*Exercise*
Copy out exactly the stretch below, from the line with "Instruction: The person" through the line with "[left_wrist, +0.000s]", both included; the pictures stay out.

*Data provided*
* * * * * * * * *

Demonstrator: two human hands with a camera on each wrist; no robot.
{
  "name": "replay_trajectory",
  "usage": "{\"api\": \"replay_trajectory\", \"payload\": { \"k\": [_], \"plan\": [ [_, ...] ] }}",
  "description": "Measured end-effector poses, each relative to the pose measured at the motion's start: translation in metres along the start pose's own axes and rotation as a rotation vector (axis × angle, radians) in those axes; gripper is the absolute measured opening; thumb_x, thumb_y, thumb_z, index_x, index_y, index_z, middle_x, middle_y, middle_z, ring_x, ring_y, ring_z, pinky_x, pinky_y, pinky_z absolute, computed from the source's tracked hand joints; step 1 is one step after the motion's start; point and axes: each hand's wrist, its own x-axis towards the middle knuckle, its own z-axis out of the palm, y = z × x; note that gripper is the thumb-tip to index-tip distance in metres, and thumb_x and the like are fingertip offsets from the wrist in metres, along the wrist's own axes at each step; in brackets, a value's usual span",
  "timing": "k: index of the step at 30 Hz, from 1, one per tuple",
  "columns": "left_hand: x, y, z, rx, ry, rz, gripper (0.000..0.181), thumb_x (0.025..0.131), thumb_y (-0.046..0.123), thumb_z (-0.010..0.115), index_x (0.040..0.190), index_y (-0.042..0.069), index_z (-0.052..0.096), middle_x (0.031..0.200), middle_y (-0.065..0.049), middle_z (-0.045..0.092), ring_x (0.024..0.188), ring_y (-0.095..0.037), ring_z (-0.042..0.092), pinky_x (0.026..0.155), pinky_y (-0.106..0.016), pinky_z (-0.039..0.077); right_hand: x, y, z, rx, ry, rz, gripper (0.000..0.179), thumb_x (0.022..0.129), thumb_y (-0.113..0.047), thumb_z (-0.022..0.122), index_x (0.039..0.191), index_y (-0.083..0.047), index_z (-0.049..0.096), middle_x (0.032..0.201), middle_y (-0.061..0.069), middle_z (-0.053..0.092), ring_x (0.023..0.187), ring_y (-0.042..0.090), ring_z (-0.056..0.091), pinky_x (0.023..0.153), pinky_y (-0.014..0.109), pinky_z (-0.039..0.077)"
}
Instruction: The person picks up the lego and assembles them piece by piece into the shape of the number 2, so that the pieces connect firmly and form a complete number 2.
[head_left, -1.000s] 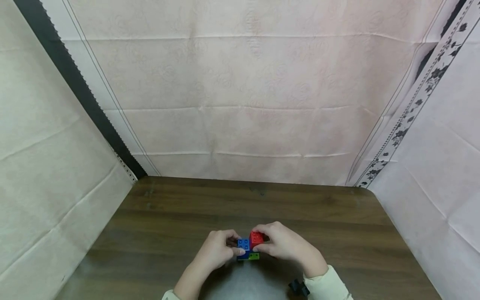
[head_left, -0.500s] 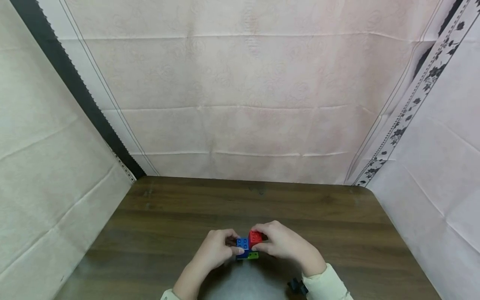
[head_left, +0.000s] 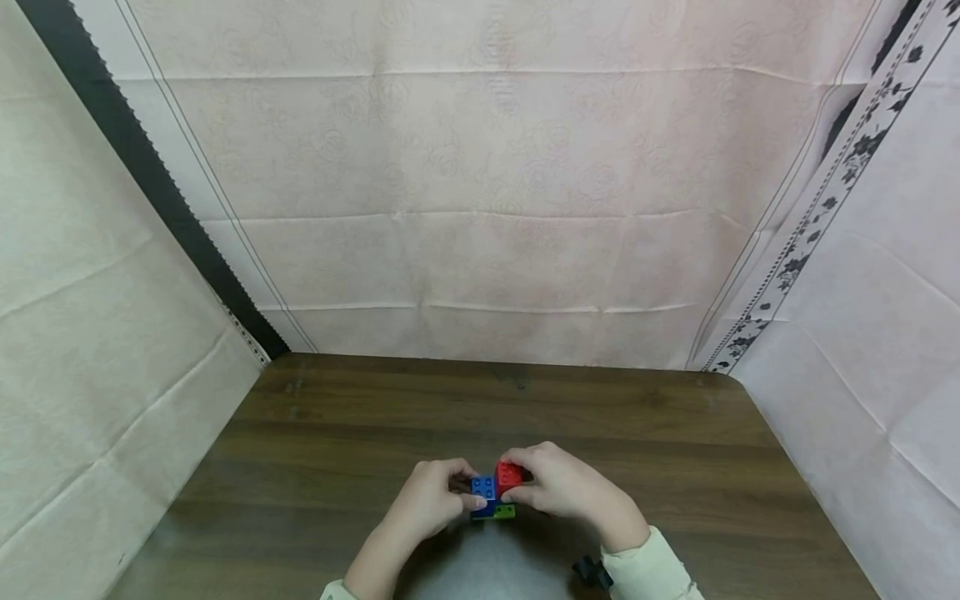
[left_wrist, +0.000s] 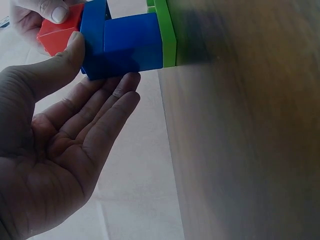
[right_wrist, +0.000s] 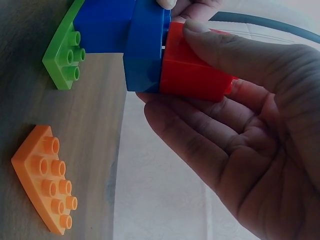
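Note:
A small stack of toy building bricks stands between the two hands. At its base is a green plate (right_wrist: 67, 55); on it sits a blue brick (left_wrist: 134, 42), and across that lies a longer blue brick (right_wrist: 142, 50). A red brick (right_wrist: 192, 70) is on top at the right end of the longer blue brick, flush with or very close to it. The left hand (head_left: 435, 498) holds the blue part, thumb in front and fingers behind. Pinching the red brick between thumb and fingers is the right hand (head_left: 566, 490).
An orange studded plate (right_wrist: 47, 182) lies on the wooden table (head_left: 375, 417) in the right wrist view. A black object (head_left: 592, 572) shows beside the right sleeve (head_left: 652, 571). Pale cloth walls (head_left: 450, 250) enclose the table at the back and both sides.

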Motion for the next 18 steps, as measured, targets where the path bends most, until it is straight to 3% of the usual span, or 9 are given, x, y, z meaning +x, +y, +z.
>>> {"api": "replay_trajectory", "payload": {
  "k": [18],
  "plan": [
    [-0.0014, 0.002, -0.0005, -0.009, -0.004, -0.011, 0.02, 0.083, 0.024, 0.084, 0.099, 0.018, 0.073, 0.088, 0.007, 0.069, 0.082, -0.014, 0.065, 0.075, -0.043, 0.056, -0.001, -0.0023, -0.0008, 0.005, -0.008, 0.009, 0.031, 0.093, -0.029, 0.075, 0.119, -0.014, 0.067, 0.087, -0.013, 0.063, 0.07, 0.005, 0.058, 0.064, 0.022, 0.052]
  ]
}}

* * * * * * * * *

*Reply*
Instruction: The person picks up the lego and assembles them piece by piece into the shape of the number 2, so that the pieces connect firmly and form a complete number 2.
[head_left, -1.000s] 
[head_left, -0.500s] 
[head_left, +0.000s] 
[left_wrist, +0.000s] 

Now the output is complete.